# ACTIVITY
Would you return all of this data exactly, leaving nothing out?

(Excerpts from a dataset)
++++++++++++++++++++

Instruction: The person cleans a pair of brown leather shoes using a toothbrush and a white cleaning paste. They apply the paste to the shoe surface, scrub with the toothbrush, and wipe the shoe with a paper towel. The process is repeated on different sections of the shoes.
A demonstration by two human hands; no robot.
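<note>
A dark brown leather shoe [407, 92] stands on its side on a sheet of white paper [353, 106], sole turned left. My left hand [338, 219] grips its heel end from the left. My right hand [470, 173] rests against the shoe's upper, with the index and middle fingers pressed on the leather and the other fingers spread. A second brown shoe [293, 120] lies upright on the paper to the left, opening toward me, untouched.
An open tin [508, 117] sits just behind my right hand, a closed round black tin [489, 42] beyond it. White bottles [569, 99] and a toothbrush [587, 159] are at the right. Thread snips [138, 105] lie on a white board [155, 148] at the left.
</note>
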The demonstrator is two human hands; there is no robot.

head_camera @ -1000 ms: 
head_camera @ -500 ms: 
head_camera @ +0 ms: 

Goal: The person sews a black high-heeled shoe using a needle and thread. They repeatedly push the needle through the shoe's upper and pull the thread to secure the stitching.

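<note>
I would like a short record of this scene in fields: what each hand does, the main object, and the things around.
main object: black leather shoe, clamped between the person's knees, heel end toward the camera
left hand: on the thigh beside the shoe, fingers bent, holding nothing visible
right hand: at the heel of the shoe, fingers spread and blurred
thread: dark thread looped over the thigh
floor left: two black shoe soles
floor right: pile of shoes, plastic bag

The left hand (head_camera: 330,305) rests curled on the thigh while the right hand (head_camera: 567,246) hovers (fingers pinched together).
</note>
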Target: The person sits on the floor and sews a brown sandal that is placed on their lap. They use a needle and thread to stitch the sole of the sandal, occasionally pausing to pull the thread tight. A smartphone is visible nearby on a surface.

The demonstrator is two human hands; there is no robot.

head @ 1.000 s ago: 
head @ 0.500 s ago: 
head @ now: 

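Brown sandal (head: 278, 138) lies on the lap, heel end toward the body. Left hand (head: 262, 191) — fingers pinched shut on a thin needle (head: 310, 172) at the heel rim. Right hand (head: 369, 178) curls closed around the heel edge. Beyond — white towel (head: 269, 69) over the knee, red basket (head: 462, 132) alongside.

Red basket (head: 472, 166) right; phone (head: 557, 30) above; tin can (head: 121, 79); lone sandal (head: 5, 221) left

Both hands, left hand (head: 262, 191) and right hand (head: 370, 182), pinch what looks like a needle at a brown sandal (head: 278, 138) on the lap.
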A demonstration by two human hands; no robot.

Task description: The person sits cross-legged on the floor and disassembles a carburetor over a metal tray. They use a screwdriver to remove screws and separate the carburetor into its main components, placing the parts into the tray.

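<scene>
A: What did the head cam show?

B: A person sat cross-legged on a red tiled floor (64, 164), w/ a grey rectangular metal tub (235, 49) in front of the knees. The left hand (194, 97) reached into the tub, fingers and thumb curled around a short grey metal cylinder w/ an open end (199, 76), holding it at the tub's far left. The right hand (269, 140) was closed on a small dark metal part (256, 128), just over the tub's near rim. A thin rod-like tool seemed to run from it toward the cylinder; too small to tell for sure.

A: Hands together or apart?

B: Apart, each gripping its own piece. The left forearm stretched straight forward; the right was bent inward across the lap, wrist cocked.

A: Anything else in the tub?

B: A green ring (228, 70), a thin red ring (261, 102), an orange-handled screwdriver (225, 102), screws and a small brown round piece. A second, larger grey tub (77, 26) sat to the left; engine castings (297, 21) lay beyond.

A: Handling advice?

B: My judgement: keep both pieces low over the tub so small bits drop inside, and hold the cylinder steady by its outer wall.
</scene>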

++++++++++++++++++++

# RESPONSE AREA
Instruction: The person cleans a pair of brown leather shoes using a toothbrush and a white cleaning paste. They apply the paste to the shoe surface, scrub with the toothbrush, and wipe the shoe with a paper towel. The process is repeated on different sections of the shoes.
A demonstration by two human hands; no robot.
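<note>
A dark brown leather shoe [407, 92] stands on its side on a sheet of white paper [353, 106], sole turned left. My left hand [338, 219] grips its heel end from the left. My right hand [470, 173] rests against the shoe's upper, with the index and middle fingers pressed on the leather and the other fingers spread. A second brown shoe [293, 120] lies upright on the paper to the left, opening toward me, untouched.
An open tin [508, 117] sits just behind my right hand, a closed round black tin [489, 42] beyond it. White bottles [569, 99] and a toothbrush [587, 159] are at the right. Thread snips [138, 105] lie on a white board [155, 148] at the left.
</note>
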The demonstrator is two human hands; there is no robot.

head_camera @ -1000 ms: 
head_camera @ -500 ms: 
head_camera @ +0 ms: 

Goal: The person sews a black high-heeled shoe using a needle and thread. They repeatedly push the needle through the shoe's upper and pull the thread to secure the stitching.

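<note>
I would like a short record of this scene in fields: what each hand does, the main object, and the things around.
main object: black leather shoe, clamped between the person's knees, heel end toward the camera
left hand: on the thigh beside the shoe, fingers bent, holding nothing visible
right hand: at the heel of the shoe, fingers spread and blurred
thread: dark thread looped over the thigh
floor left: two black shoe soles
floor right: pile of shoes, plastic bag

The left hand (head_camera: 330,305) rests curled on the thigh while the right hand (head_camera: 567,246) hovers (fingers pinched together).
</note>
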Target: The person sits on the floor and sews a brown sandal that is placed on their lap. They use a needle and thread to stitch the sole of the sandal, occasionally pausing to pull the thread tight. A smartphone is visible nearby on a surface.

The demonstrator is two human hands; there is no robot.

head @ 1.000 s ago: 
head @ 0.500 s ago: 
head @ now: 

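Brown sandal (head: 278, 138) lies on the lap, heel end toward the body. Left hand (head: 262, 191) — fingers pinched shut on a thin needle (head: 310, 172) at the heel rim. Right hand (head: 369, 178) curls closed around the heel edge. Beyond — white towel (head: 269, 69) over the knee, red basket (head: 462, 132) alongside.

Red basket (head: 472, 166) right; phone (head: 557, 30) above; tin can (head: 121, 79); lone sandal (head: 5, 221) left

Both hands, left hand (head: 262, 191) and right hand (head: 370, 182), pinch what looks like a needle at a brown sandal (head: 278, 138) on the lap.
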A demonstration by two human hands; no robot.

Task description: The person sits cross-legged on the floor and disassembles a carburetor over a metal tray. They use a screwdriver to remove screws and separate the carburetor into its main components, placing the parts into the tray.

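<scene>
A: What did the head cam show?

B: A person sat cross-legged on a red tiled floor (64, 164), w/ a grey rectangular metal tub (235, 49) in front of the knees. The left hand (194, 97) reached into the tub, fingers and thumb curled around a short grey metal cylinder w/ an open end (199, 76), holding it at the tub's far left. The right hand (269, 140) was closed on a small dark metal part (256, 128), just over the tub's near rim. A thin rod-like tool seemed to run from it toward the cylinder; too small to tell for sure.

A: Hands together or apart?

B: Apart, each gripping its own piece. The left forearm stretched straight forward; the right was bent inward across the lap, wrist cocked.

A: Anything else in the tub?

B: A green ring (228, 70), a thin red ring (261, 102), an orange-handled screwdriver (225, 102), screws and a small brown round piece. A second, larger grey tub (77, 26) sat to the left; engine castings (297, 21) lay beyond.

A: Handling advice?

B: My judgement: keep both pieces low over the tub so small bits drop inside, and hold the cylinder steady by its outer wall.
</scene>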

The answer has nothing more to it.